The action, called Operation Cast Lead by the Israelis, fully underway by noon Saturday. Within a short amount of time, Israeli pilots had reported that they had dropped approximately 100 bombs on some 50 targets across the Gaza Strip, with 98-percent accuracy.

Fighter planes hit Hamas training camps, the main Hamas headquarters and prison known as the Saraya in Gaza City, other Hamas offices and government buildings. Hamas-owned al-Aqsa TV was also hit by Israeli air strikes.

In the second wave of attacks, dozens of fighter planes were sent against 50 similar targets.

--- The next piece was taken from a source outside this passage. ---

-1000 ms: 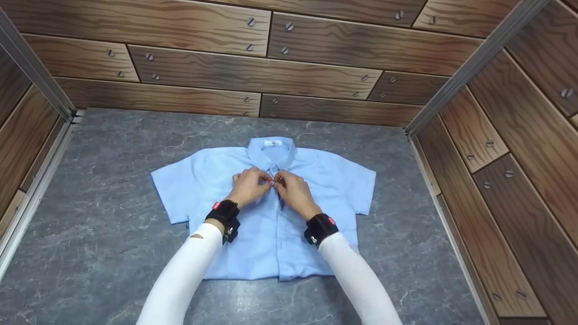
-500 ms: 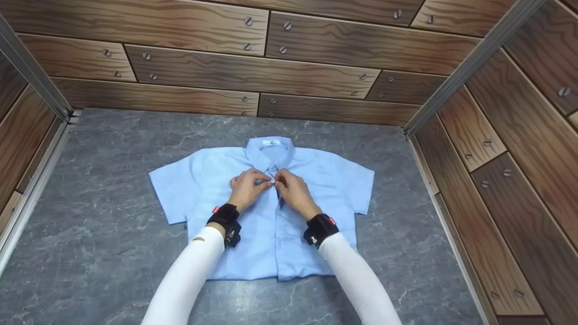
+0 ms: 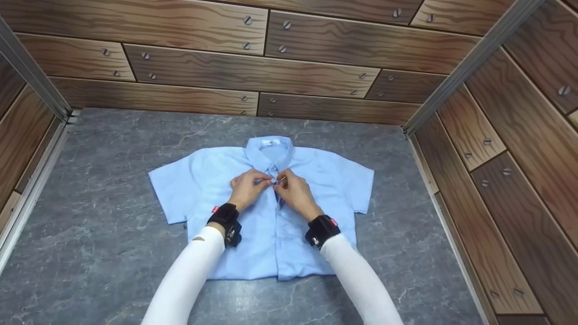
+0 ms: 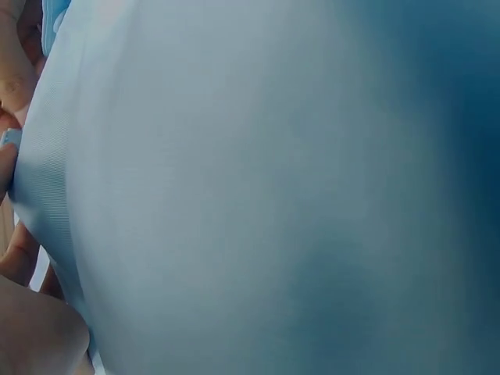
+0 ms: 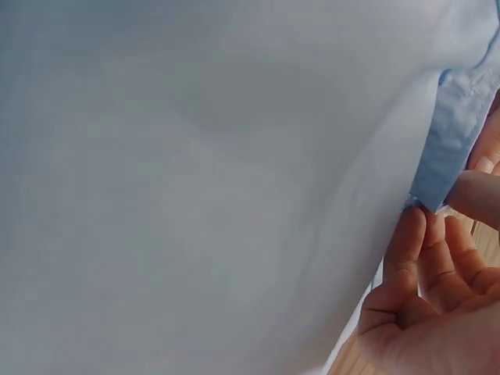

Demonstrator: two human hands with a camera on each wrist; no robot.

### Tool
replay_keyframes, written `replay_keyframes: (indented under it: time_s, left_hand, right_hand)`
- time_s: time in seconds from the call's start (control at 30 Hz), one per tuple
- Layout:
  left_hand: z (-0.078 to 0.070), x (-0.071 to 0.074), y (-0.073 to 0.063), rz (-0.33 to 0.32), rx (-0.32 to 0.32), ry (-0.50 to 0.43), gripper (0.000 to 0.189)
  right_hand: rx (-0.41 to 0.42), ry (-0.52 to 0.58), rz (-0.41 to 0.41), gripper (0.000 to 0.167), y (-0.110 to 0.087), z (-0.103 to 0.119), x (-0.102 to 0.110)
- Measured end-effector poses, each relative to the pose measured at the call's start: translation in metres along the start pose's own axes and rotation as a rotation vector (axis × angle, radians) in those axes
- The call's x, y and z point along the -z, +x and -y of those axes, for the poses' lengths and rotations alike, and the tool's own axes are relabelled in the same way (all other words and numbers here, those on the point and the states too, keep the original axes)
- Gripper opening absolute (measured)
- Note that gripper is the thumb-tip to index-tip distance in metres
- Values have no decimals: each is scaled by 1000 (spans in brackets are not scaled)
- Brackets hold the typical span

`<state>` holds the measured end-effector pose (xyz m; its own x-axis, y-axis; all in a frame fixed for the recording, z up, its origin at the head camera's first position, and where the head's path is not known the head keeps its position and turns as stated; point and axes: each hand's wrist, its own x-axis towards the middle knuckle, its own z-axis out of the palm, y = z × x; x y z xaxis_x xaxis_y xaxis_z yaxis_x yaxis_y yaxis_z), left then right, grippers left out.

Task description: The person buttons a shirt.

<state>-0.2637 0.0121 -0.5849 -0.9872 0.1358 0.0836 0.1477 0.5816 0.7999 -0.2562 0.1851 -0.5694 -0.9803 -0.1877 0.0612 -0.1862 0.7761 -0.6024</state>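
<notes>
A light blue short-sleeved shirt [image 3: 216, 167] lies spread front side up, collar pointing away. At the front opening just below the collar, my left hand [image 3: 247, 186] pinches the fabric between thumb and forefinger. A small pale button [image 3: 273, 180] shows at those fingertips. Across the opening, my right hand [image 3: 294, 192] has its thumb and forefinger at the facing edge. In the right wrist view, the fingers of the right hand [image 5: 441, 308] grip the lifted front band [image 5: 447, 141]. Blurred shirt cloth [image 4: 219, 187] fills most of the left wrist view and hides much of the fingers' work.
The shirt rests on a grey marbled surface [image 3: 104, 253]. Behind it stands a wood-patterned wall [image 3: 203, 67], with similar panels at both sides. Metal rails [image 3: 469, 67] run along the corners.
Both hands stay at the upper front opening. The right forefinger and thumb have drawn slightly right, away from the left fingertips, and the button shows more plainly. The head view has shifted slightly.
</notes>
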Motion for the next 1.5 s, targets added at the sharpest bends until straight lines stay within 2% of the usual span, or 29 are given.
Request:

The Israeli Air Force’s (IAF) helicopter force, in the third wave, was put on alert in order to identify Hamas rocket launchers and hit terrorist squads.

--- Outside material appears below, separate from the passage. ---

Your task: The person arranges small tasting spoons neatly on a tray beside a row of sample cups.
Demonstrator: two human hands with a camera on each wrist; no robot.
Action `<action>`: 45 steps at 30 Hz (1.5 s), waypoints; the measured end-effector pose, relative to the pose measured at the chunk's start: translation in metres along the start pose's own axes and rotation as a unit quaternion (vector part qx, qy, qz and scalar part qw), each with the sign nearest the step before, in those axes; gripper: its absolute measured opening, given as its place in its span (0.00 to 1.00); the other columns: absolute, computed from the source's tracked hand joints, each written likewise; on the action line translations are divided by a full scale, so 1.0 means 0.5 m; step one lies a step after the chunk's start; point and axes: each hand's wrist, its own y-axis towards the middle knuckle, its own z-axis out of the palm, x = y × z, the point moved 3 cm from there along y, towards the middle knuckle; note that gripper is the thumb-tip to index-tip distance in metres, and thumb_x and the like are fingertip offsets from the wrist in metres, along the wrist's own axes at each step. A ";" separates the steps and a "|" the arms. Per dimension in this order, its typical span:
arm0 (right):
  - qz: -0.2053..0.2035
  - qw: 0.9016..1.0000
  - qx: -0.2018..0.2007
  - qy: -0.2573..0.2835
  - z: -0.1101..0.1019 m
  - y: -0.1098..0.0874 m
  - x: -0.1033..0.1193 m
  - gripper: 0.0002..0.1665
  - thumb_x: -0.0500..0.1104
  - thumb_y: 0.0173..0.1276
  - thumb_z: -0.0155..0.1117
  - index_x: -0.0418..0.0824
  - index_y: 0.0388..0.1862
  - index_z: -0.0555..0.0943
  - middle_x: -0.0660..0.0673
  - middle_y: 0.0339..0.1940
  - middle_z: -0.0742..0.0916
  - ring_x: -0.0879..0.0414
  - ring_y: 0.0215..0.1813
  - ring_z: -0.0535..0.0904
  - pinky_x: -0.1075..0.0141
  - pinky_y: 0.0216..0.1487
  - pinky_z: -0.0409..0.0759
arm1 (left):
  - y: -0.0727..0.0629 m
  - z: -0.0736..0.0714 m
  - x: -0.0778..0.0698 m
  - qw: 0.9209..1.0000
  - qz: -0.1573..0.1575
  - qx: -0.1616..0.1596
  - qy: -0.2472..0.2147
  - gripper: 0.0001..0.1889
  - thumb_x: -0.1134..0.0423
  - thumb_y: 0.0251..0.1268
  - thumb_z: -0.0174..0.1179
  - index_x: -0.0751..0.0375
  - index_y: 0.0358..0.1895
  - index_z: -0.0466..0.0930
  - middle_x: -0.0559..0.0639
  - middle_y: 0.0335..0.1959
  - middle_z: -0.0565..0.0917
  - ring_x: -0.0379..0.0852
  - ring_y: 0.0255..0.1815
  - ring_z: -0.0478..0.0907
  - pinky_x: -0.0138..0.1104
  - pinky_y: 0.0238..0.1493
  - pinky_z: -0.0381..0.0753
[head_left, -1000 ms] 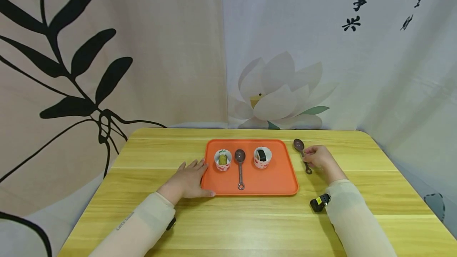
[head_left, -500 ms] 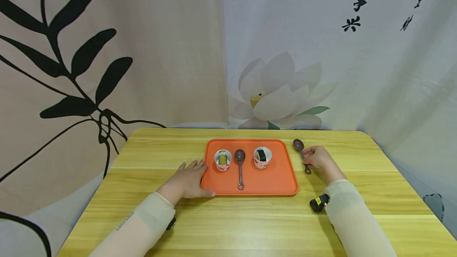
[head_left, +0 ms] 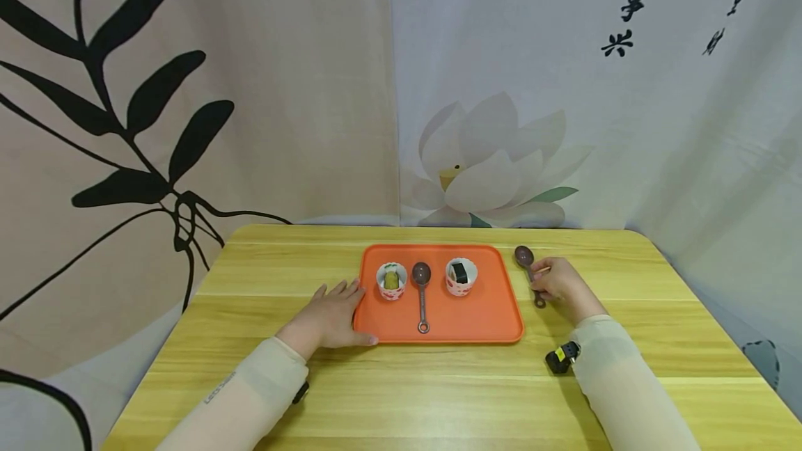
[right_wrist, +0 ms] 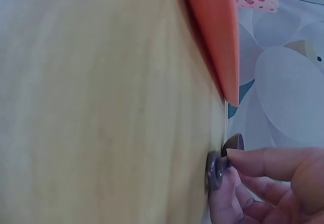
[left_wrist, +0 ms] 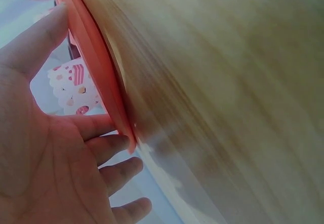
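On the table's right side, my right hand [head_left: 562,285] pinches the handle of a dark brown spoon [head_left: 523,256]. The spoon's bowl points away from me, and its ringed handle end [right_wrist: 214,171] shows by the thumb in the right wrist view. My left hand [head_left: 331,317] rests with spread fingers against the left edge of an orange tray [head_left: 482,322]. A second brown spoon [head_left: 422,298] lies lengthwise in the tray between two patterned paper cups. The left cup [head_left: 391,291] holds a green item; a black-and-white piece sits in the right cup [head_left: 459,288].
The wooden table [head_left: 432,395] extends in front of the tray and to both sides. Behind its far edge hangs a cloth backdrop [head_left: 313,89] printed with leaves, a lotus and characters. A small black device [head_left: 562,357] is strapped at the right wrist.
The right hand and its spoon have shifted only very slightly. The left hand, the tray and the things in it stay where they were.
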 end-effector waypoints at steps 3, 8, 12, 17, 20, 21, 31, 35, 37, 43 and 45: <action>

According to an Israeli security official in the IAF, “In the first round of the operation, Air Force jets hit the Hamas’ police academy and killed some 80 Palestinian armed terrorists.”

The same official said that fighters hit underground bunkers in the second round of attacks that had served as rockets launch areas and weaponry storage.

The operation’s results during its first hour pleased Israeli officials.

“The objective was to create shock and awe among the Palestinians while also creating diversion and deception,” a security source told Israel radio. “Hamas thought that we were becoming more flexible in terms of our position on the border crossings when we let them bring in goods on Friday… They weren’t expecting this.”

The Israeli security source was quick to stress that it only marked a successful opening strike, and the IDF plans an ongoing operation that could last for weeks.

The IDF said yesterday targets were carefully selected in recent months in an effort to isolate the civilians from the terrorists.

Hamas TV acknowledged yesterday morning that the 180 of those killed were Hamas military personnel.

A news ticker from Hamas TV, carefully monitored and translated by the Palestinian Media Watch organization, ran a news item from 10 a.m. yesterday, announcing: “More than 180 Palestinian policemen were killed including the [Police] Commander, General Tawfik Jaber.”

In the background, Hamas TV repeatedly broadcast scenes of dozens of bodies of uniformed Hamas who were killed in Israel’s first attack Saturday when Israel struck the Hamas officers’ course graduation ceremony.

Additional Palestinian sources reported the IAF also attacked metal factories and although al-Aqsa TV’s studio was destroyed, broadcasting continued from a mobile studio.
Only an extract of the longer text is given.